Computational neuroscience uses mathematical analysis and modeling to advance our understanding of information processing in the human brain. Statistical signal processing methods, including Fourier, wavelet and Kalman filter based optimal spectral tracking techniques, have been developed and applied to brain signals. Modeling studies supplement this work, using detailed biophysical and phenomenological models. Application areas include neuroimaging, clinical studies and control of voluntary movements. Computational immunology is the application of computational modeling and simulation to address issues within experimental immunology. Our work focuses on the development of agent-based simulations of immune system function and we collaborate extensively with experimental immunologists at York and further afield in the USA, and have developed simulations for autoimmune diseases and early formation of immune organ function. We make use of extensive statistical analysis of our simulations, in an effort to increase confidence in the usefulness of the results when interpreted into an immunological context.
Members: Jon Timmis, Andy Tyrrell, James Hilder, Nick Owens
The Robotic Sniffer Dog project is a project funded by DSTL which attempts to improve the accuracy and reliability of automatic chemical agent detection using a robotic platform. The project was initial funded due to the success of the Receptor Density Algorithm (RDA), an immune-inspired algorithm developed by Dr. Nick Owens as part of his PhD research project, at detecting anomalies within a Proton-Transfer Reaction Mass Spectrometry data-set in a competition organised by DSTL at the ICARIS 2009 Conference. The RDA is inspired by the signalling mechansims found within T-cells, and is developed from models of the immunological T-cell and the T-cell recport's ability to contribute to T-cell discrimination.
Members: David M. Halliday, Luis R. Peraza, Aziz Asghar
Modelling and simulation of neurones in the central nervous system provides a powerful tool to study how information is represented and processed in the human brain and central nervous system. A particular interest is large scale synaptic integration in single neurones, using models in which both the complex spatial and temporal dynamics of large scale synaptic integration in single neurones are accurately modelled. Results from this work have provided new insight into the functional role of correlated neuronal activity, suggesting an important role for weak temporal correlation amongst pre-synaptic inputs in determining the output firing times.
Members: Jon Timmis, Andy Tyrrell
Our project will build capacity in generic modelling tools and simulation techniques for complex systems, to support the modelling, analysis and prediction of complex systems, and to help design and validate complex systems.

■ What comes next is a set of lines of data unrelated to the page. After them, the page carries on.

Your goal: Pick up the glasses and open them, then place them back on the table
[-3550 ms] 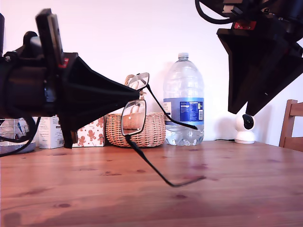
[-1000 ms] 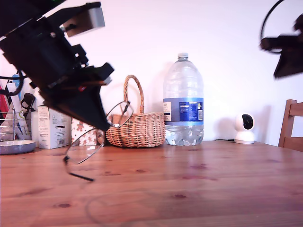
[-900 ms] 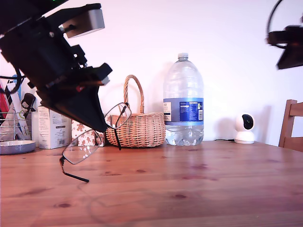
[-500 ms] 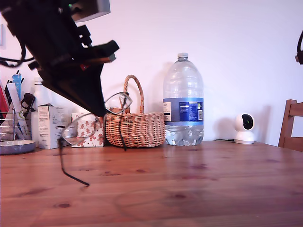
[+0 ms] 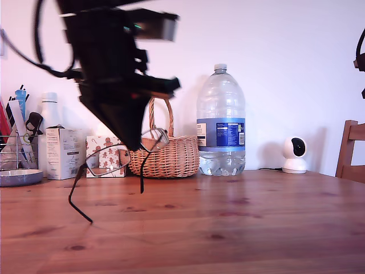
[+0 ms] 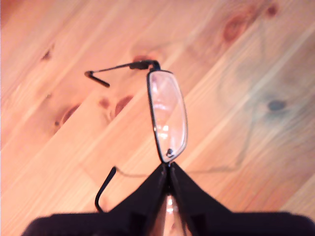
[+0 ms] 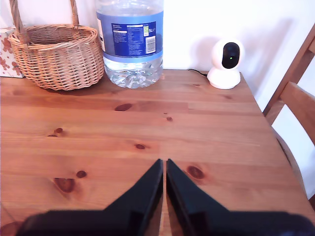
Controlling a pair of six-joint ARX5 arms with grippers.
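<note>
Clamped on the glasses [image 6: 167, 115] above the table [image 6: 236, 73], my first gripper [image 6: 168, 178] showed no readable writing nearby.

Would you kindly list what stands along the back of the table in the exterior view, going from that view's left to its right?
Wire rack of tubes → white carton → gingerbread-print box → wicker basket → water bottle → small white camera → wooden chair back.
</note>
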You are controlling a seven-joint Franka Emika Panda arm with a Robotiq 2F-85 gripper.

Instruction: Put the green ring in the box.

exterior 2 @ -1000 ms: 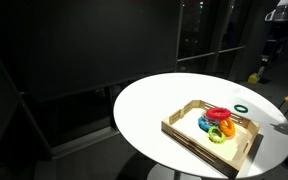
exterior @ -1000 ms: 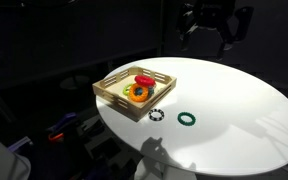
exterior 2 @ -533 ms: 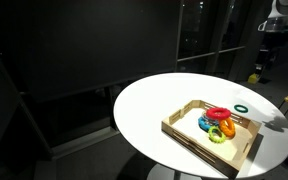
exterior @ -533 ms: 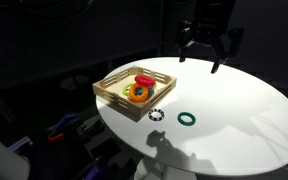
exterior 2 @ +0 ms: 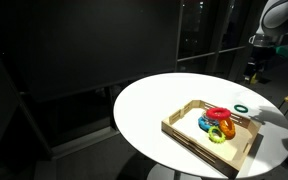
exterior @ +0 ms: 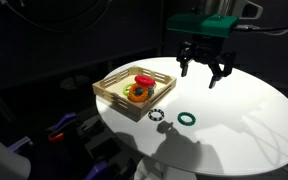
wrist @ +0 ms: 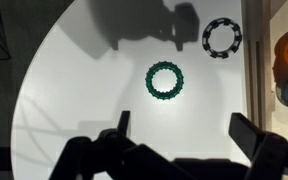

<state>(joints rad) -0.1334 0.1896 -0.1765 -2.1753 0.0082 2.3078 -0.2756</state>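
Note:
The green ring [exterior: 186,118] lies flat on the white round table, beside a black-and-white toothed ring [exterior: 156,114]. It also shows in the wrist view [wrist: 166,81] and behind the box in an exterior view [exterior 2: 242,108]. The box [exterior: 111,84] is a shallow light-wood tray holding orange, red and other coloured rings; it also shows in an exterior view [exterior 2: 184,127]. My gripper [exterior: 205,66] hangs open and empty in the air above the table, behind and above the green ring. In the wrist view the gripper [wrist: 184,128] has its fingers spread wide, with the ring ahead of them.
The toothed ring [wrist: 222,37] lies between the green ring and the box wall [wrist: 252,60]. The round table [exterior: 254,120] has a curved edge all round, with dark surroundings. The arm [exterior 2: 274,15] comes in from above at the far side.
The gripper has come down and moved over the table towards the green ring, staying open. The rings and the box have not moved.

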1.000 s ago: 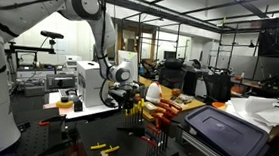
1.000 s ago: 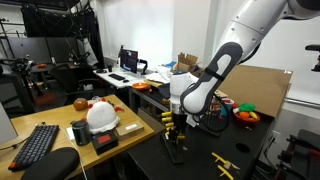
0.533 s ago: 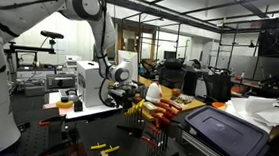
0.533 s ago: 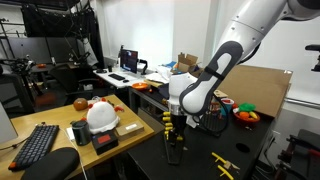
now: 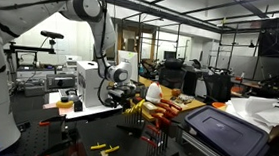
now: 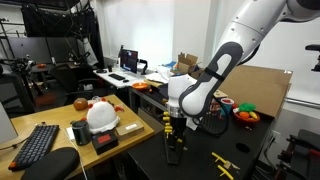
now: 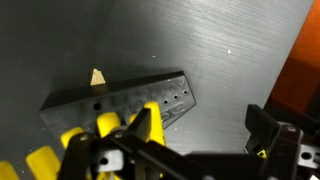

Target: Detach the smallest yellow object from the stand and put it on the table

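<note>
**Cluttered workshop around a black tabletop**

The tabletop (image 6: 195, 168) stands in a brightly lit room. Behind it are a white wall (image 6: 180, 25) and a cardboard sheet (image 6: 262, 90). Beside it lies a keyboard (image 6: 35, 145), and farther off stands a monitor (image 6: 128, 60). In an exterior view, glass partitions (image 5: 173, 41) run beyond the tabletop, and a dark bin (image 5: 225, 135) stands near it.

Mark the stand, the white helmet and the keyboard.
stand (image 7: 130, 93), wrist view, its grey drilled top face.
white helmet (image 6: 102, 115), in an exterior view, its dome.
keyboard (image 6: 38, 146), in an exterior view, its middle keys.
</note>
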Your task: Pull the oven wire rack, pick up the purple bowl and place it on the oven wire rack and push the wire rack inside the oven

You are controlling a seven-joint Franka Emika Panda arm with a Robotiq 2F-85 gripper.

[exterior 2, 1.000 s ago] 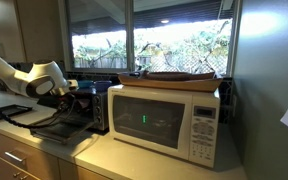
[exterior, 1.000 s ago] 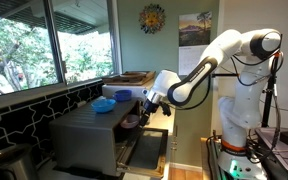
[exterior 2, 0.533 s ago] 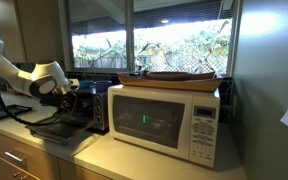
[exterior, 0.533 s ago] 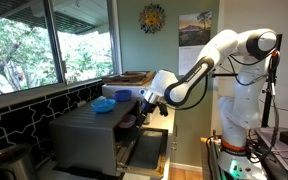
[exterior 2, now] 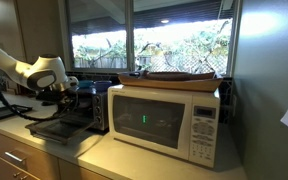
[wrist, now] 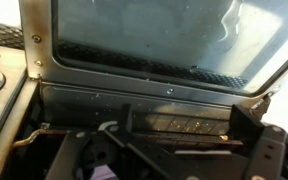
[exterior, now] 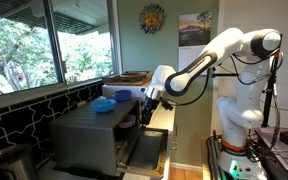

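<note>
The grey oven (exterior: pixel 84 135) stands on the counter with its drop-down door (exterior 2: pixel 52 128) open. In the wrist view I look past the door glass (wrist: pixel 144 40) into the dark cavity, where the wire rack (wrist: pixel 174 123) lies. A small lavender patch of the purple bowl (wrist: pixel 104 172) shows at the bottom edge; most of it is hidden. In an exterior view the bowl (exterior: pixel 130 121) sits dimly at the cavity mouth. My gripper (exterior: pixel 145 104) hovers just in front of the opening, also seen in the exterior view from the microwave's side (exterior 2: pixel 70 93). Its fingers (wrist: pixel 184 150) are apart and hold nothing.
A blue bowl (exterior: pixel 104 104) sits on top of the oven. A white microwave (exterior 2: pixel 164 120) with a flat tray on top stands beside the oven. Windows and a tiled backsplash run behind the counter. Counter drawers (exterior 2: pixel 14 155) lie below.
My gripper has drawn back and slightly up from the oven's opening. The oven, rack and bowls have not visibly moved.
</note>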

Drawing on our state-of-the-art expertise in many aspects of computer systems engineering, we will develop CoSMoS, a modelling and simulation process and infrastructure specifically designed to allow complex systems to be explored, analysed, and designed within a uniform framework.
ARTIST: A Network for Artificial Immune Systems
Members: Jon Timmis, Andy Tyrrell
The field of Artificial Immune Systems (AIS) is a new and exciting area of research, whose implications to the design and implementations of systems in the future are manifold. This is not limited to the obvious virus detection in computer systems, but could extend from fault-tolerant hardware design to machine learning. However, to allow this new area to develop and for the UK to continue to lead the world in such activities, a more structured approach is needed to co-ordinate and support researchers in this area. This network is designed to help bolster these researchers in the UK, stimulate and extend the community of AIS practitioners within the UK, and provide the necessary infrastructure and financial support for them to pursue further interactions between themselves and international collaborators in order to drive forward this area of research.
BIASPROFS: Artificial Immune Systems for Bioinformatics
Members: Jon Timmis
BIASPROFS is a joint computing and biology research project with the aim of producing novel algorithms inspired by immunology for predicting the functions of GPCRs (G-protein-coupled receptors), an important kind of protein which interacts with many medical drugs. We are developing computational models of immunological processes that will ultimately lead to the development of novel immune inspired algorithms for the classification of GPCRs. This is in collaboration with University of Kent and University of Oxford (Jenner Institute for Vaccine Research).
nEUro-IT.net Research Directory
Members: Michael Lones, Andy Tyrrell
The aim of nEUro-IT.net, the EU Neuro-IT Network of Excellence, is to build a critical mass of new interdisciplinary research excellence at the interface between neuroscience, information technology and engineering. As part of this initiative, we maintain a database of people, organisations, applications and funding opportunities within the nEUro-IT.net remit.